In the records that follow, find the line with "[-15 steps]"; from there, retype every line exactly through the line with "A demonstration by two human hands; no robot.", which also belongs to the answer.
---------------
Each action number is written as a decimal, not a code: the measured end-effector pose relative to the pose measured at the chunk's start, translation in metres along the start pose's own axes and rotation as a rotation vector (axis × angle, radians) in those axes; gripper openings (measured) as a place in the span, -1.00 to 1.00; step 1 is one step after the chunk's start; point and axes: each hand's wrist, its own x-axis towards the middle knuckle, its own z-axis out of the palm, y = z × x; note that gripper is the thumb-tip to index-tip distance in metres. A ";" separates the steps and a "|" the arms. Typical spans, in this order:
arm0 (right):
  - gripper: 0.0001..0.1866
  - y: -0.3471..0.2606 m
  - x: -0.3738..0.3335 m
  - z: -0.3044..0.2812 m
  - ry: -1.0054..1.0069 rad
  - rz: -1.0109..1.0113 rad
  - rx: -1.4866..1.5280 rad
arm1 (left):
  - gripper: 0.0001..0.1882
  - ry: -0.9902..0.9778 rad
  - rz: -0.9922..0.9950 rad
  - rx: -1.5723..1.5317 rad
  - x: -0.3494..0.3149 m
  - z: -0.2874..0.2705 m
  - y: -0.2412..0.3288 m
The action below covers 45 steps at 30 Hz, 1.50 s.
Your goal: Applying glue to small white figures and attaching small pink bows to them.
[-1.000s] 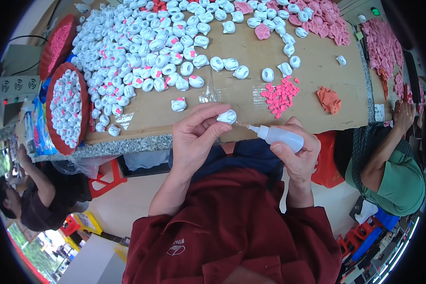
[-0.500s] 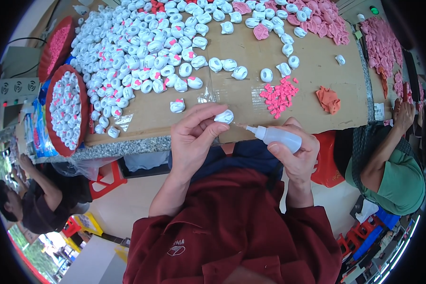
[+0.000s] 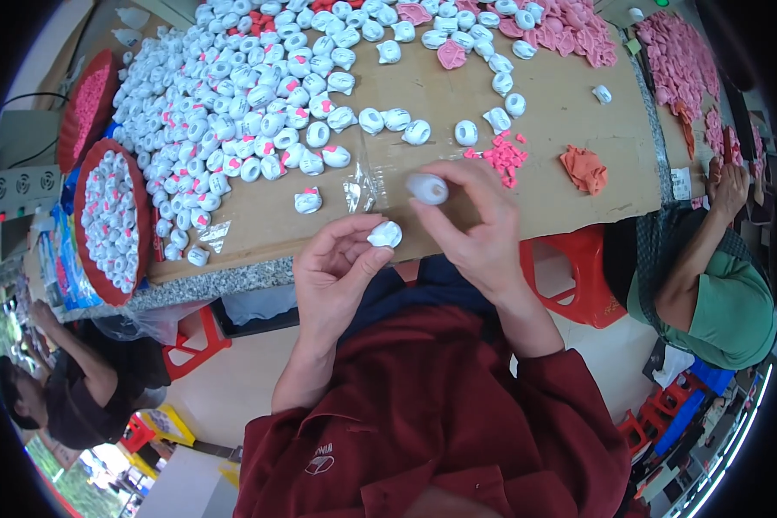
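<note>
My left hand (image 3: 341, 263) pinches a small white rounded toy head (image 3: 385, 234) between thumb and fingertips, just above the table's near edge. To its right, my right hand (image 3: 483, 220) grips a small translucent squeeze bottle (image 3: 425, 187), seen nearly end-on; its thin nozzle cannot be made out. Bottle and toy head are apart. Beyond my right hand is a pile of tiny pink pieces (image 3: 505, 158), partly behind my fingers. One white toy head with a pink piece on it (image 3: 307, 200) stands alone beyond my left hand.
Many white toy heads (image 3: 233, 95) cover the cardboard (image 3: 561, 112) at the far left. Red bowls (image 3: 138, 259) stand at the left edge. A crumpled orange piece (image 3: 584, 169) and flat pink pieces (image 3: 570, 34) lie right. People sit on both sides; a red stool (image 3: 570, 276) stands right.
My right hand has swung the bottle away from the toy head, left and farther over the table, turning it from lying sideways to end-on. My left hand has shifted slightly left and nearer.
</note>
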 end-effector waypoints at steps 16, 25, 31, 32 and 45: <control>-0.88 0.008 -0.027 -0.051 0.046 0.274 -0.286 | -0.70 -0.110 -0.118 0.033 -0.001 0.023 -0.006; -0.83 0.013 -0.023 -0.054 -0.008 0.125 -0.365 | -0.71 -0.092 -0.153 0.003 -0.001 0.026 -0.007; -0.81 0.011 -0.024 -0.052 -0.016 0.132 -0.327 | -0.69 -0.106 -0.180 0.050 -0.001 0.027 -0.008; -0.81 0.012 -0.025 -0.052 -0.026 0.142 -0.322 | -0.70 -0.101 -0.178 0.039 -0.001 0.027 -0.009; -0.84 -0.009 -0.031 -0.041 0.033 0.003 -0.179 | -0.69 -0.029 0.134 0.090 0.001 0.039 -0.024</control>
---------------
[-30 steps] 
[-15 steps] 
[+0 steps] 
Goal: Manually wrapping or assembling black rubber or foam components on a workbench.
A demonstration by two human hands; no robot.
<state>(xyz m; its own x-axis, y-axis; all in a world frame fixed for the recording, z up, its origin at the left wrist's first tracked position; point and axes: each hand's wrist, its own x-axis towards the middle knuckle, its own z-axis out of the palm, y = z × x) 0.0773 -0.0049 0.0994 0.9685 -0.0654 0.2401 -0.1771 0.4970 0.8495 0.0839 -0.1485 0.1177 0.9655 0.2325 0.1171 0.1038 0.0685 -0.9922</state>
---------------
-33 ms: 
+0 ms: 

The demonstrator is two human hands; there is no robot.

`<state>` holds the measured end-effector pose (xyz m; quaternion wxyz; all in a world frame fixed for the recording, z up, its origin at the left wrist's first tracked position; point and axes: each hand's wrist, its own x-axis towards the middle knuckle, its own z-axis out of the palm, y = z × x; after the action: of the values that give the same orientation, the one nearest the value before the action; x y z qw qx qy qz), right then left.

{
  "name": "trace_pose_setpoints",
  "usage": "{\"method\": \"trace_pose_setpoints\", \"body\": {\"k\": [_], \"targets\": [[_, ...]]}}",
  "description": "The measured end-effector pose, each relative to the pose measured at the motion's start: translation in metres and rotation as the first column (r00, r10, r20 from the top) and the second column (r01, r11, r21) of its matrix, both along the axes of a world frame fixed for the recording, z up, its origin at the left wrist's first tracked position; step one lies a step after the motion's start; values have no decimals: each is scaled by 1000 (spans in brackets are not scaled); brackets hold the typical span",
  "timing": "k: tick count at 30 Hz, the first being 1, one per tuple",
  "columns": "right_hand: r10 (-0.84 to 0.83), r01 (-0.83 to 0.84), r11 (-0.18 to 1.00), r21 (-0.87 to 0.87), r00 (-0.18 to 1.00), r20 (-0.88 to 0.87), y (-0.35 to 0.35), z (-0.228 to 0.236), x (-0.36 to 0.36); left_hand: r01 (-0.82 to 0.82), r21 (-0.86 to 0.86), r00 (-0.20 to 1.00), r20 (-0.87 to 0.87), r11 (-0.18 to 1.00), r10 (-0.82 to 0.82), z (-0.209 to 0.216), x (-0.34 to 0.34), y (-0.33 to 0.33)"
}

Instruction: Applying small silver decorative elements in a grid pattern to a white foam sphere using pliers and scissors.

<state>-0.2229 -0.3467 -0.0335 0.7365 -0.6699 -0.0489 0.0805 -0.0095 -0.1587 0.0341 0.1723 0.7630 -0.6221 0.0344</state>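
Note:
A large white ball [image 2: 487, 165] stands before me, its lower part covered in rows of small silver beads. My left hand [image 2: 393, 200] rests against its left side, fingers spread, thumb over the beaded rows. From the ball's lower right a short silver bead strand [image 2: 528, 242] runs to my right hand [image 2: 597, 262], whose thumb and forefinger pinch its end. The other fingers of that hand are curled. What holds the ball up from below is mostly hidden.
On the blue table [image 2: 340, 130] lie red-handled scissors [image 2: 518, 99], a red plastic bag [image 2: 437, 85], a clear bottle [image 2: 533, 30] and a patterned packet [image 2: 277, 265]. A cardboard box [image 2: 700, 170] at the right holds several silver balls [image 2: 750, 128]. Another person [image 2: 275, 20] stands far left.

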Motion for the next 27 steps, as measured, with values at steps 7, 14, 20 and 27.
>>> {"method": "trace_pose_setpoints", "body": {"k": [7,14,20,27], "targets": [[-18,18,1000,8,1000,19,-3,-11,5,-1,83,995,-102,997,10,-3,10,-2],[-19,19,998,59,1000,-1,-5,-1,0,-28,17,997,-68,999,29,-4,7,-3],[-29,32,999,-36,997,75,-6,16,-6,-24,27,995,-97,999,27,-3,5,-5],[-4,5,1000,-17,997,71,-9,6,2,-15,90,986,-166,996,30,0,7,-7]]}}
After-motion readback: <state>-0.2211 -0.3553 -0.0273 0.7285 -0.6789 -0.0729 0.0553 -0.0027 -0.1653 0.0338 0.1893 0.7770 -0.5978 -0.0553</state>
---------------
**Answer box**:
[-15 steps] 
[+0 steps] 
Goal: Manually wrapping or assembling black rubber or foam components on a workbench.
A demonstration by two human hands; no robot.

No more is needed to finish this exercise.